- _Task directions_
Exact reproduction required: print each line of the material below.

- _Records for the task_
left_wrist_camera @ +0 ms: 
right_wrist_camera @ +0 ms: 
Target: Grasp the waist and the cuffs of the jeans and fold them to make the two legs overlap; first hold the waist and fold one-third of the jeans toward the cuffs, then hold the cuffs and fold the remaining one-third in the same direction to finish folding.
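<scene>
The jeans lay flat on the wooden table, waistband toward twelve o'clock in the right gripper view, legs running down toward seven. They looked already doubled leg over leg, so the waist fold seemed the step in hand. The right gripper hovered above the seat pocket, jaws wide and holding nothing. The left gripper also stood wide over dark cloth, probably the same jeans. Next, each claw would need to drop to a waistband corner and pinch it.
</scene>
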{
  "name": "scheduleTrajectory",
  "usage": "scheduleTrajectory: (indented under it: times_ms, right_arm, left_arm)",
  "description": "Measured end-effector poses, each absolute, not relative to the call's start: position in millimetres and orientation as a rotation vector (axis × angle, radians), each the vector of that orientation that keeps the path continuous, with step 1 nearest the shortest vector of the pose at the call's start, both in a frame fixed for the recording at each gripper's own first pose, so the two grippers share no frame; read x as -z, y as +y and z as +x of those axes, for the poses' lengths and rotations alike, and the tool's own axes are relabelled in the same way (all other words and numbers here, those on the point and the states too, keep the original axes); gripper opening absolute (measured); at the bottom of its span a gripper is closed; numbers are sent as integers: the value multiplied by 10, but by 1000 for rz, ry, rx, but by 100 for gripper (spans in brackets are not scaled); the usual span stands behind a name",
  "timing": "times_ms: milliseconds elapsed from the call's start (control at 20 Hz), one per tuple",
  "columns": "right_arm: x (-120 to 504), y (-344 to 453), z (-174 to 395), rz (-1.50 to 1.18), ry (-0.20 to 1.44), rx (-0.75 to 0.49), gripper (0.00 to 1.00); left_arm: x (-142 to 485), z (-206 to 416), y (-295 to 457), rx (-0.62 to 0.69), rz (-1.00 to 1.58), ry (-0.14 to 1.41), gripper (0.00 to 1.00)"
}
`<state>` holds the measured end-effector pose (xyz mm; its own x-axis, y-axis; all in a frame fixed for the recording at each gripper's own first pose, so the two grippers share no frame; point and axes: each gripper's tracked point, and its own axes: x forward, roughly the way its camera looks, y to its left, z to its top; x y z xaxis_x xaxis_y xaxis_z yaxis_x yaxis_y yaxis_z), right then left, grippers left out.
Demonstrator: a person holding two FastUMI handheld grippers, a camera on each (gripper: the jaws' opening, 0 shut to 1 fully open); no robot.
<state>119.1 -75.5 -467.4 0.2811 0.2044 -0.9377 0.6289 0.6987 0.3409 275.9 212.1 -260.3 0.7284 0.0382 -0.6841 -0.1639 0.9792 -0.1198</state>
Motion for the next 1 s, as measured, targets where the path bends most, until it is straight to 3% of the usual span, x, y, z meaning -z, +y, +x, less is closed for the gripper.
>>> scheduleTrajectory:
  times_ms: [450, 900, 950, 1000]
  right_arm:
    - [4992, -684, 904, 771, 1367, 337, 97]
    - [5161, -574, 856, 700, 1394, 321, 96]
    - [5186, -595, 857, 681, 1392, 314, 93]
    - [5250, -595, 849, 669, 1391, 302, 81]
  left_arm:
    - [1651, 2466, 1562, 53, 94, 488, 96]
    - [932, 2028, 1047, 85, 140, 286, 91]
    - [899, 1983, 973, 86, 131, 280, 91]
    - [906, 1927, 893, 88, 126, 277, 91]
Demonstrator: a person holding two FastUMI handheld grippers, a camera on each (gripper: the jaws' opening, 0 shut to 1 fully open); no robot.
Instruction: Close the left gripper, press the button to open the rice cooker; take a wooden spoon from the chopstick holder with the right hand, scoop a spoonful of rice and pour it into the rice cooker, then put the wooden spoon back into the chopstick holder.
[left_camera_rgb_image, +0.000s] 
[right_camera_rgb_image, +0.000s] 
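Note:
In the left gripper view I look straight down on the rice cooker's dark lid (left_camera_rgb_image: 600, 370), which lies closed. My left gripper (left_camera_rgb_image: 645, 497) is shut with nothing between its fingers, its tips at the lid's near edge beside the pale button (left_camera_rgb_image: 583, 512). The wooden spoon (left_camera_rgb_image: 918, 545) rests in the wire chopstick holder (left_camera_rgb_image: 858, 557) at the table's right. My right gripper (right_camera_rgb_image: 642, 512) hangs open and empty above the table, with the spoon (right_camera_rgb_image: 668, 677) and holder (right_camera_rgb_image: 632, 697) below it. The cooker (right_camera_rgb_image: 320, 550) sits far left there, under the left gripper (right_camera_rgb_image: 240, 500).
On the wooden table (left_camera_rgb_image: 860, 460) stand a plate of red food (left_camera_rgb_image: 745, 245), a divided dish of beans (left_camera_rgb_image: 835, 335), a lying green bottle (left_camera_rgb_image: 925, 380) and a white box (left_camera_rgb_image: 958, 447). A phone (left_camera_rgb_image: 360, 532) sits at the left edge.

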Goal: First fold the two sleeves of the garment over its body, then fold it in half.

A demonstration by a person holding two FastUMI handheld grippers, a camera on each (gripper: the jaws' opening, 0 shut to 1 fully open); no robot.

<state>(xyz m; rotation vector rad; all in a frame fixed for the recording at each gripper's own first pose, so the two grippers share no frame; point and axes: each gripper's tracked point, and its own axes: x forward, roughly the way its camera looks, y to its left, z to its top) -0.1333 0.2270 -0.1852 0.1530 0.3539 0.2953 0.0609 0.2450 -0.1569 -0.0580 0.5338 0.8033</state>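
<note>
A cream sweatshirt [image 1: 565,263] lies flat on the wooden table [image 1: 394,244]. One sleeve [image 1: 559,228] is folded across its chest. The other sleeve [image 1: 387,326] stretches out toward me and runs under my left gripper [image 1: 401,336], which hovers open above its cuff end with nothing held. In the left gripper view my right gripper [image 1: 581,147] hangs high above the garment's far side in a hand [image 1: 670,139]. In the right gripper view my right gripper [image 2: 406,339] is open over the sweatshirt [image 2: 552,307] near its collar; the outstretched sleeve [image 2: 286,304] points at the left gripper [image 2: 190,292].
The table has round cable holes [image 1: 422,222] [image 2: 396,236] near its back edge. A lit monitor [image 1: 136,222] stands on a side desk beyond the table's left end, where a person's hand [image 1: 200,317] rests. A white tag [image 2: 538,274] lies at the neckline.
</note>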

- _Problem solution_
left_wrist_camera @ +0 ms: 
right_wrist_camera @ +0 ms: 
Target: Grasp the waist and the cuffs of the jeans and fold them to make the two legs overlap; first hold the waist and fold one-third of the jeans toward the cuffs, then hold the cuffs and fold the remaining one-third in the same direction to finish folding.
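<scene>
The jeans lay flat on the wooden table, waistband toward twelve o'clock in the right gripper view, legs running down toward seven. They looked already doubled leg over leg, so the waist fold seemed the step in hand. The right gripper hovered above the seat pocket, jaws wide and holding nothing. The left gripper also stood wide over dark cloth, probably the same jeans. Next, each claw would need to drop to a waistband corner and pinch it.
</scene>
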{
  "name": "scheduleTrajectory",
  "usage": "scheduleTrajectory: (indented under it: times_ms, right_arm, left_arm)",
  "description": "Measured end-effector poses, each absolute, not relative to the call's start: position in millimetres and orientation as a rotation vector (axis × angle, radians), each the vector of that orientation that keeps the path continuous, with step 1 nearest the shortest vector of the pose at the call's start, both in a frame fixed for the recording at each gripper's own first pose, so the two grippers share no frame; read x as -z, y as +y and z as +x of those axes, for the poses' lengths and rotations alike, and the tool's own axes are relabelled in the same way (all other words and numbers here, those on the point and the states too, keep the original axes); gripper opening absolute (measured); at the bottom of its span a gripper is closed; numbers are sent as integers: the value multiplied by 10, but by 1000 for rz, ry, rx, but by 100 for gripper (spans in brackets are not scaled); the usual span stands behind a name",
  "timing": "times_ms: milliseconds elapsed from the call's start (control at 20 Hz), one per tuple",
  "columns": "right_arm: x (-120 to 504), y (-344 to 453), z (-174 to 395), rz (-1.50 to 1.18), ry (-0.20 to 1.44), rx (-0.75 to 0.49), gripper (0.00 to 1.00); left_arm: x (-142 to 485), z (-206 to 416), y (-295 to 457), rx (-0.62 to 0.69), rz (-1.00 to 1.58), ry (-0.14 to 1.41), gripper (0.00 to 1.00)"
}
`<state>` holds the measured end-effector pose (xyz mm; its own x-axis, y-axis; all in a frame fixed for the recording at each gripper's own first pose, so the two grippers share no frame; point and axes: each gripper's tracked point, and its own axes: x forward, roughly the way its camera looks, y to its left, z to its top; x y z xaxis_x xaxis_y xaxis_z yaxis_x yaxis_y yaxis_z), right then left, grippers left out.
Demonstrator: a person holding two FastUMI handheld grippers, a camera on each (gripper: the jaws' opening, 0 shut to 1 fully open); no robot.
<state>119.1 -75.5 -467.4 0.2811 0.2044 -0.9377 0.6289 0.6987 0.3409 275.9 212.1 -260.3 0.7284 0.0382 -0.6841 -0.1639 0.9792 -0.1198</state>
Motion for the next 1 s, as measured, targets where the path bends most, until it is straight to 3% of the usual span, x, y, z meaning -z, +y, +x, less is closed for the gripper.
>>> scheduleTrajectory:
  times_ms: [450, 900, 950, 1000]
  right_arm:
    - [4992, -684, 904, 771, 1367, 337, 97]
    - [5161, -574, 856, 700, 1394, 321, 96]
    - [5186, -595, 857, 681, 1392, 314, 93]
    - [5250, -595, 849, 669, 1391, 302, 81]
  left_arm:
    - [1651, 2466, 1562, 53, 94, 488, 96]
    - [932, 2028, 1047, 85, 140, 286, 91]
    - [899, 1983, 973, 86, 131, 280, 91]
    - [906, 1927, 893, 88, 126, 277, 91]
Demonstrator: a person holding two FastUMI handheld grippers, a camera on each (gripper: the jaws' opening, 0 shut to 1 fully open); no robot.
Instruction: Close the left gripper, press the button to open the rice cooker; take a wooden spoon from the chopstick holder with the right hand, scoop a spoonful of rice and pour it into the rice cooker, then put the wooden spoon back into the chopstick holder.
[left_camera_rgb_image, +0.000s] 
[right_camera_rgb_image, +0.000s] 
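Note:
In the left gripper view I look straight down on the rice cooker's dark lid (left_camera_rgb_image: 600, 370), which lies closed. My left gripper (left_camera_rgb_image: 645, 497) is shut with nothing between its fingers, its tips at the lid's near edge beside the pale button (left_camera_rgb_image: 583, 512). The wooden spoon (left_camera_rgb_image: 918, 545) rests in the wire chopstick holder (left_camera_rgb_image: 858, 557) at the table's right. My right gripper (right_camera_rgb_image: 642, 512) hangs open and empty above the table, with the spoon (right_camera_rgb_image: 668, 677) and holder (right_camera_rgb_image: 632, 697) below it. The cooker (right_camera_rgb_image: 320, 550) sits far left there, under the left gripper (right_camera_rgb_image: 240, 500).
On the wooden table (left_camera_rgb_image: 860, 460) stand a plate of red food (left_camera_rgb_image: 745, 245), a divided dish of beans (left_camera_rgb_image: 835, 335), a lying green bottle (left_camera_rgb_image: 925, 380) and a white box (left_camera_rgb_image: 958, 447). A phone (left_camera_rgb_image: 360, 532) sits at the left edge.
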
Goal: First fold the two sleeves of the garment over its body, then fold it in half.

A demonstration by a person holding two FastUMI handheld grippers, a camera on each (gripper: the jaws' opening, 0 shut to 1 fully open); no robot.

<state>(xyz m; rotation vector rad; all in a frame fixed for the recording at each gripper's own first pose, so the two grippers share no frame; point and axes: each gripper's tracked point, and its own axes: x forward, roughly the way its camera looks, y to its left, z to its top) -0.1333 0.2270 -0.1852 0.1530 0.3539 0.2953 0.0609 0.2450 -0.1569 -0.0580 0.5338 0.8033</state>
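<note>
A cream sweatshirt [image 1: 565,263] lies flat on the wooden table [image 1: 394,244]. One sleeve [image 1: 559,228] is folded across its chest. The other sleeve [image 1: 387,326] stretches out toward me and runs under my left gripper [image 1: 401,336], which hovers open above its cuff end with nothing held. In the left gripper view my right gripper [image 1: 581,147] hangs high above the garment's far side in a hand [image 1: 670,139]. In the right gripper view my right gripper [image 2: 406,339] is open over the sweatshirt [image 2: 552,307] near its collar; the outstretched sleeve [image 2: 286,304] points at the left gripper [image 2: 190,292].
The table has round cable holes [image 1: 422,222] [image 2: 396,236] near its back edge. A lit monitor [image 1: 136,222] stands on a side desk beyond the table's left end, where a person's hand [image 1: 200,317] rests. A white tag [image 2: 538,274] lies at the neckline.
</note>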

For this exercise, nothing further remains.